- Born: Dean Earle Wilkinson 18 April 1967 (age 58) Guisborough, North Riding of Yorkshire, England
- Education: Bassleton Secondary School (now Thornaby Academy)
- Occupations: Writer, performer
- Years active: 1989–present
- Height: 6 ft 0 in (1.82 m)
- Website: https://www.deanwilkinson.net/

= Dean Wilkinson =

English comedy writer

Dean Earle Wilkinson (born 18 April 1967) is an English comedy writer. He wrote SMTV Live and Chums for Ant & Dec, and scripted the Sony console game series LittleBigPlanet.

==Early life==
Dean Earle Wilkinson was born in Guisborough.

==Writing career==
Wilkinson began writing in 1989 for adult and children’s comics including Smut and Zit. He was appointed editor of the anarchic children’s comic Acne before releasing his own titled Fizog. His first TV scripts were performed by Charlie Chuck (Uncle Peter from The Smell of Reeves and Mortimer) on The James Whale Show.

Other breaks came on The Brian Conley Show, Six Pairs Of Pants and We Know Where you Live.

In 1997 Wilkinson provided many sketches for the penultimate series of Alas Smith & Jones. Greater success came when Chris Pilkington, then of Children’s BBC, paired him with the Geordie pop duo P.J. & Duncan, later more widely known as Ant and Dec, with whom he worked for 7 years.

Wilkinson wrote The Ant & Dec Show, Ant & Dec Unzipped and several TV specials for the duo. The biggest success was the Saturday morning show SMTV Live which featured the sitcom Chums.

Wilkinson quit the show not long after Ant and Dec left to work for the BBC. Whilst working for the BBC he wrote 2 series of his sitcom Bad Penny starring John Shuttleworth actor Graham Fellows, and two series of his sketch show Stupid!, starring Marcus Bridgstock and Phil Cornwell.
Wilkinson co-created and co-wrote the radio 4 show John Shuttleworth’s Open Mind.
In 2006 the BBC commissioned to write his radio sketch show I'm an Alien Beam Me Off Here starring Blake's 7 star Paul Darrow.

Wilkinson co-wrote Harry Hill's Shark Infested Custard with Harry Hill in 2005.
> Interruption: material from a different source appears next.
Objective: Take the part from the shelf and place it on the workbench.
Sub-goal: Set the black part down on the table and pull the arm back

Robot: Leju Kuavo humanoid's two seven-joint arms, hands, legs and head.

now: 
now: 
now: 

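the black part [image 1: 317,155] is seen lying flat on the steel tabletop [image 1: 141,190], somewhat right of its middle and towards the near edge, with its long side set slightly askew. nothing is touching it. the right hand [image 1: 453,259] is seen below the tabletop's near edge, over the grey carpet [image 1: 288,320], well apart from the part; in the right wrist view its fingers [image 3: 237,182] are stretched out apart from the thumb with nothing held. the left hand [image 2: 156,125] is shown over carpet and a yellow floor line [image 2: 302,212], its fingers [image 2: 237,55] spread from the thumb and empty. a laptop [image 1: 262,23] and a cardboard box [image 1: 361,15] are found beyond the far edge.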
Other TV work has seen him writing for BBC pre-school channel CBeebies's forthcoming Teacup Travels and Doodle Do as well as Casper’s Scare School, Aardman’s Planet Sketch, links for Noel Edmonds on Are You Smarter than a 10 Year Old? and all 26 episodes of the Malaysian action comedy animation series Jinggo, produced by Backbone Entertainment.

==Console Games==
Wilkinson has had much success writing for games and is the writer on all Sony’s LittleBigPlanet titles. He has also written for two of Team 17’s Worms games, Worms Revolution which featured the voice of Matt Berry as Don Keystone and Worms Clan Wars with the voice of Katherine Parkinson as Tara Pinkle; both Berry and Parkinson can be seen in TV's The IT Crowd. Other games such as Driver: San Francisco, Trivial Pursuit, Castle of Illusion Starring Mickey Mouse and Disney’s Fantasia: Music Evolved are also brought to life thanks to Dean's dialogue.
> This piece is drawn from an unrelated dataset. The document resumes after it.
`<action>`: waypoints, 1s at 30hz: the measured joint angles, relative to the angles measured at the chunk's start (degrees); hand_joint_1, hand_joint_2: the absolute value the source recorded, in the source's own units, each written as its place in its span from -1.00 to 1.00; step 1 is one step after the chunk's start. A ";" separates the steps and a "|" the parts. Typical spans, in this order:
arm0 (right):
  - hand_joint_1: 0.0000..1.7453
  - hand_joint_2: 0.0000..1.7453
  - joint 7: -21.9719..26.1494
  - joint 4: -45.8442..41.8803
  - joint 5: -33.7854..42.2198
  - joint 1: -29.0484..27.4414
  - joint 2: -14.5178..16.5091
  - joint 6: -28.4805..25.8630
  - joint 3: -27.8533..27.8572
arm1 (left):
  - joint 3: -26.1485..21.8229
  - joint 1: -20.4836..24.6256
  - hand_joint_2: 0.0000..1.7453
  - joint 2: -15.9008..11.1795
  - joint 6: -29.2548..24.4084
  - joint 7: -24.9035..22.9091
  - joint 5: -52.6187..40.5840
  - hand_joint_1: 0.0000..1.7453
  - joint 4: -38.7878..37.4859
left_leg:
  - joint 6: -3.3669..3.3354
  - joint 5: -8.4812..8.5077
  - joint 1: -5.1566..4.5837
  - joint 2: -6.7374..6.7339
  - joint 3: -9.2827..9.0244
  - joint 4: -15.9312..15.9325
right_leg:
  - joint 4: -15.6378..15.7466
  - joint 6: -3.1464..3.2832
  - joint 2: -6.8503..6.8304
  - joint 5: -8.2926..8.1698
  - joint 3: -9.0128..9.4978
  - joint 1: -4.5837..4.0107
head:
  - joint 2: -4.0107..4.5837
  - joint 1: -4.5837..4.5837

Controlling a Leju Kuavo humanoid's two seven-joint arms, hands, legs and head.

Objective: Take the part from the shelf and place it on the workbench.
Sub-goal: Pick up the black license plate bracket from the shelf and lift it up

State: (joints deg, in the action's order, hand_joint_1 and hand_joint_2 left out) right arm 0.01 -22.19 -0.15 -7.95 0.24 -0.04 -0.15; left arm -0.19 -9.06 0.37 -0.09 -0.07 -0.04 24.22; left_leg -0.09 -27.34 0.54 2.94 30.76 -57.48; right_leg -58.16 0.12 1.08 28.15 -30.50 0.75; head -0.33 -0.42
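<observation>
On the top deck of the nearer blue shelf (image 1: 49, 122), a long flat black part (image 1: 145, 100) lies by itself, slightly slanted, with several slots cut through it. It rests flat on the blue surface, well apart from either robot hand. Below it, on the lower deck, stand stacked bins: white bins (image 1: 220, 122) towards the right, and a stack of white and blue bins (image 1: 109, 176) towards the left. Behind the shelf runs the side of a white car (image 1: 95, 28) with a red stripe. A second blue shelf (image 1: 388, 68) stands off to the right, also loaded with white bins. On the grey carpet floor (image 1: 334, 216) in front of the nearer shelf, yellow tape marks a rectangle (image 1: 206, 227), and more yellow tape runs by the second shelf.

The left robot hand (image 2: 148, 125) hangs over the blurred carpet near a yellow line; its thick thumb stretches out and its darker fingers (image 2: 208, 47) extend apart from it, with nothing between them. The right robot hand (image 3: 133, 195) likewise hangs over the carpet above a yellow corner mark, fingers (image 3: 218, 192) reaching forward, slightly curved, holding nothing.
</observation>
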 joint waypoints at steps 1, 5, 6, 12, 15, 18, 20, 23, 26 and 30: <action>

For LittleBigPlanet 3, Dean Wilkinson returned as one of the writers, providing witticisms and puns for Stephen Fry. He also wrote the new villain’s dialogue, voiced by Hugh Laurie. In addition, Dean worked on general dialogue, quests, character names and bios, Popit puzzles, and general consistency in the LittleBigPlanet tone.
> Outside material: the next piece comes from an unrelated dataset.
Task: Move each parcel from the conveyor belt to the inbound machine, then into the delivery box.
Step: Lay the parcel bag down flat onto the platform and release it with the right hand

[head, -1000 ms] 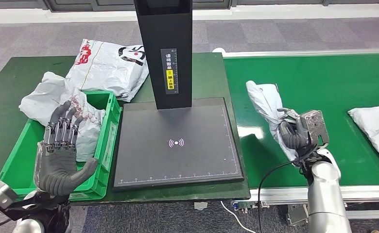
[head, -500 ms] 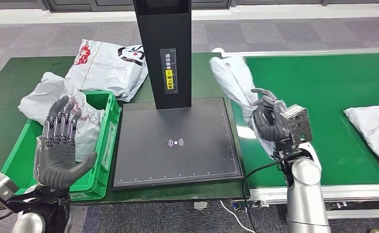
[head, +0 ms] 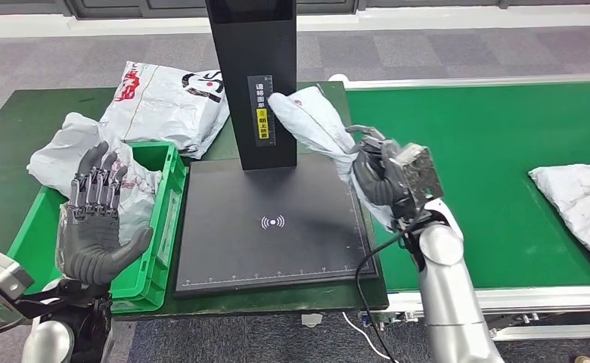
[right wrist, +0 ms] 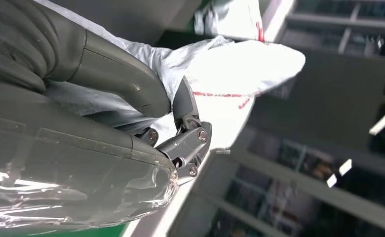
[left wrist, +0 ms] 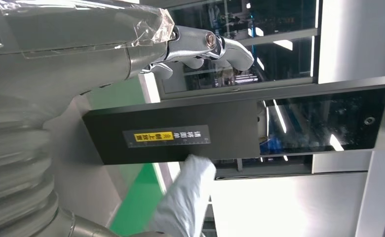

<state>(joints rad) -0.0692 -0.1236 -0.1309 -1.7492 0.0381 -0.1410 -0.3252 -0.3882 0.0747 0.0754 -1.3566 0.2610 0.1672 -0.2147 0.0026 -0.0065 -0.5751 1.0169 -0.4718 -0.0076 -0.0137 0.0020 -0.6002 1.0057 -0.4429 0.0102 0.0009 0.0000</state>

Dean Wilkinson also wrote for and worked with Monty Python star John Cleese on the Sony brain training game Smart As.

==Books==
In 2003 Scholastic published his first two novels, The Legend of Arthur King and Arthur King and the Curious Case of the Time Train.

For Penguin he has written the Plants Versus Zombies puzzle book and The Beano’s Prankipedia.

He also wrote the SMTV Live annual and has self-published Sarkylocks & The Three Bears and The Greenies.

For adults he has published The Tees Bally Fibber, the best of the spoof newspaper website he used to write and performed stories from on Teesside’s TFM Radio, and the darkly humoured Disturbing Bedtime Tales For Very Bad People.

For Apex Publishing he wrote The Classic Children’s Television Quiz Book, a thousand questions on classic children’s TV.

MX Publishing publish his supernatural kid's comedy book series Sheerluck Versus The Paranormal.

Wilkinson writes more grown up comedy books, such as Swearlot Holmes, under the name Earle Wilkinson.

==Board Games==
Wilkinson has designed the upcoming board game The Madcap League, based on his own comedy intellectual property and a Sherlock Holmes Monopoly game, commissioned by the Sherlock Holmes Museum, Baker Street, London.